[XeTeX] performance on Windows machines

Jonathan Kew jonathan_kew at sil.org
Tue Sep 12 10:17:59 CEST 2006


On 12 Sep 2006, at 8:16 am, Hans Hagen wrote:

> the texbook is not really representing the average document
>
> - there are no complex, time consuming macros involved
> - the font system is relatively simple
> - the document is coded in raw tex
> - no color, graphics etc are used

Yes, I realize it's not typical of today's documents; it's merely a  
file I sometimes run as an experiment, and as a quick check to see  
whether I've broken anything particularly badly!

> since pdftex and xetex share the same tex machinery,

In general, yes; though xetex uses 16-bit character codes and bigger  
catcode/lccode/sfcode/etc tables, which gives it a bigger memory  
footprint, bigger .fmt files, etc. So initialization takes a little  
longer, and cache misses are probably more common. It is also (by  
default) interpreting UTF-8 rather than reading raw bytes from the  
input, so there's the overhead of checking the byte values, even if  
they all turn out to be plain ASCII (yes, this is a small but  
measurable factor).

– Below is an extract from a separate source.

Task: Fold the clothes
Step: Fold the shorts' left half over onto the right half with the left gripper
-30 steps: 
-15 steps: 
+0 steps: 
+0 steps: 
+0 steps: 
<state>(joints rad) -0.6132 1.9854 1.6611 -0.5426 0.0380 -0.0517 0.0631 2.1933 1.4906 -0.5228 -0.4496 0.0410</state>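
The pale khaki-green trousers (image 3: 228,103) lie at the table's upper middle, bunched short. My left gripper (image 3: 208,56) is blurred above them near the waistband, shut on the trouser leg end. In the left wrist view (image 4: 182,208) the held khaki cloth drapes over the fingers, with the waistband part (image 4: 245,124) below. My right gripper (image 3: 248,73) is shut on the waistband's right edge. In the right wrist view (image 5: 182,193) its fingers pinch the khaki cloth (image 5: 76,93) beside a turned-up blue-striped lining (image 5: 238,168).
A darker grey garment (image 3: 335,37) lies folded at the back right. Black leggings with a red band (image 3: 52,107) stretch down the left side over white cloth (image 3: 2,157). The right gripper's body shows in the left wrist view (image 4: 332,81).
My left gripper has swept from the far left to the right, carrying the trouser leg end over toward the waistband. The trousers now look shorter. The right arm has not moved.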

So "xetex -no-pdf" runs slightly slower than  
"pdftex -output-format=dvi".

> the difference most
> indeed be related to the backend;

Right; and on balance pdftex will surely be more efficient in terms  
of raw CPU usage, as it generates the PDF directly from tex's  
internal memory structures, rather than encoding this as DVI and then  
reinterpreting the DVI codes and generating PDF.

Obviously there could be significant differences in how efficiently  
particular things (fonts, graphics, etc) are handled.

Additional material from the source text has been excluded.